# Combi Oven - Yes or No



## saucygirlb (Nov 14, 2014)

Hi Gang:

Wanted to get any thoughts or input about Combi Ovens. We are considering making this the workhorse of our new kitchen and would love to hear your thoughts?


----------



## avalanchemm (Nov 27, 2014)

We have used a Combi by Henny Penny in our kitchen for 12+ years, invaluable piece of equipment. In fact, ours is due to be replaced, I was going to poke around this forum to see what everyone is using.

  We use our Combi approximately 8-10 hours of the day, for steaming potatoes, cooking pasta, hard boiling eggs, baking cheesecakes, shortbread, wings, meatballs, roast beef and turkey, sausage, rice - we use it for pretty much everything except char broiling. 

  I have set up several programs to ensure consistency, and to save staff from having to fuss too much, they press the program button, turn the dial to select the program, and push the button again start. It preheats, cooks either moist or dry heat, and buzzes when done. Great for a busy kitchen, or a place where training time is premium.

  They really are remarkable machines, make sure you get something with a self cleaning cycle, you will be thankful.

Regards


----------



## meggstevens (Nov 24, 2014)

I have one from Hobart. It's approaching the 1 yr mark.

It drastically improve our kitchen operations.

Main uses are poaching fish, steaming pasta, roasting meats.

The model that I have is the Hobart CE6HD-1 Combi Electric 6 Half Direct boilerless.

Personally, I like it and haven't had too much of a problem.

Megg


----------



## mike91 (Nov 27, 2014)

I have one by Frigidaire.   It has been working very well and very quiet. Also it looks very nice in my kitchen.


----------



## jonfields (Jul 7, 2015)

avalancheMM said:


> We have used a Combi by Henny Penny in our kitchen for 12+ years, invaluable piece of equipment.

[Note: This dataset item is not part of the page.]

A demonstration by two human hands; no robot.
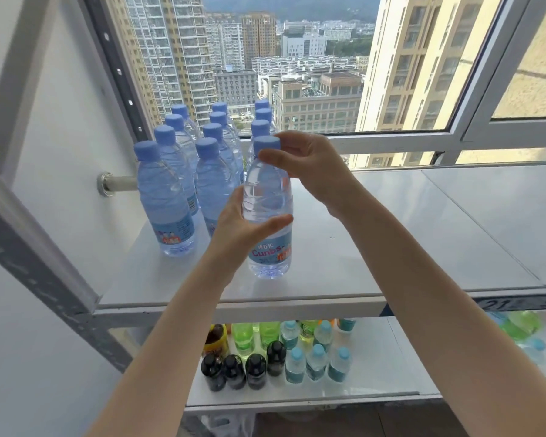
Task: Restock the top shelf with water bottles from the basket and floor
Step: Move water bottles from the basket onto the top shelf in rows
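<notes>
The left hand (237,225) is wrapped round the body of the water bottle (268,197), and its cap (266,143) is pinched by the right hand (309,165). The bottle is stood upright near the front of the top shelf (391,241). It should be squared with the right-hand row (260,127) behind before being released.

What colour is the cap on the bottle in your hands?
Light blue; the cap shows clearly in the head view.

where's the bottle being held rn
Head view, left of centre: the bottle stands on the top shelf fronting the rightmost row, left hand round its body, right hand on its cap.
</notes>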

In fact, ours is due to be replaced, I was going to poke around this forum to see what everyone is using.
> 
> We use our Combi approximately 8-10 hours of the day, for steaming potatoes, cooking pasta, hard boiling eggs, baking cheesecakes, shortbread, wings, meatballs, roast beef and turkey, sausage, rice - we use it for pretty much everything except char broiling.
> 
> ...


Just curious - how do you cook pasta in there? I'm trying to decide if I should buy one next week and didn't know that was possible.


----------



## foodpump (Oct 10, 2005)

Yes, you can cook pasta, quick-soak and cook beans too, can jams and jellies. But all of this as akin to using a Rolls royce to drive Aunt Sally around for shopping--a much more practical choice would be a small toyota. Where the combi oven really shines is with rethermalization( heati ng up dressed plates for bqting) steaming large amounts of fish or veg, and roasting meats with minimal weight loss. Baking in a combi is good, but you will never have separate control of top and bottom heat, in the end its just another convectional oven

It is a wonderfull piece of equipment, but if I were running a smaller a'la carte kitchen, I'd choose a tilting skillet over a combi any day. If I ran a bqting kitchen, my first choice would be a comi--no further thinking neccesary. It really comes down to best bang for your buck.


----------



## jonfields (Jul 7, 2015)

foodpump said:


> Yes, you can cook pasta, quick-soak and cook beans too, can jams and jellies. But all of this as akin to using a Rolls royce to drive Aunt Sally around for shopping--a much more practical choice would be a small toyota. Where the combi oven really shines is with rethermalization( heati ng up dressed plates for bqting) steaming large amounts of fish or veg, and roasting meats with minimal weight loss. Baking in a combi is good, but you will never have separate control of top and bottom heat, in the end its just another convectional oven
> 
> It is a wonderfull piece of equipment, but if I were running a smaller a'la carte kitchen, I'd choose a tilting skillet over a combi any day. If I ran a bqting kitchen, my first choice would be a comi--no further thinking neccesary. It really comes down to best bang for your buck.


Thanks for your advice! I am setting up a new kitchen for my meal delivery service and we cook in bulk - we do about 1000 meals in one day (hoping to grow further in the future). Right now, our stove top, oven and rice cookers are limiting us (different things we're cooking are holding up being able to cook the next thing - we need to make soup, but there are beans cooking on the stove, etc.), so I'm looking for bigger equipment for the new kitchen. The combi oven seems good because we can bake things, but then also use the steam setting for rice (from what I've read). Does pasta stick when you cook them in there? How do you cook them in there? I've had the issue of some pastas sticking a lot with our pot, so wondering if I should buy a separate pasta boiler as well. How do the beans come out relative to cooking them on the stove top?


----------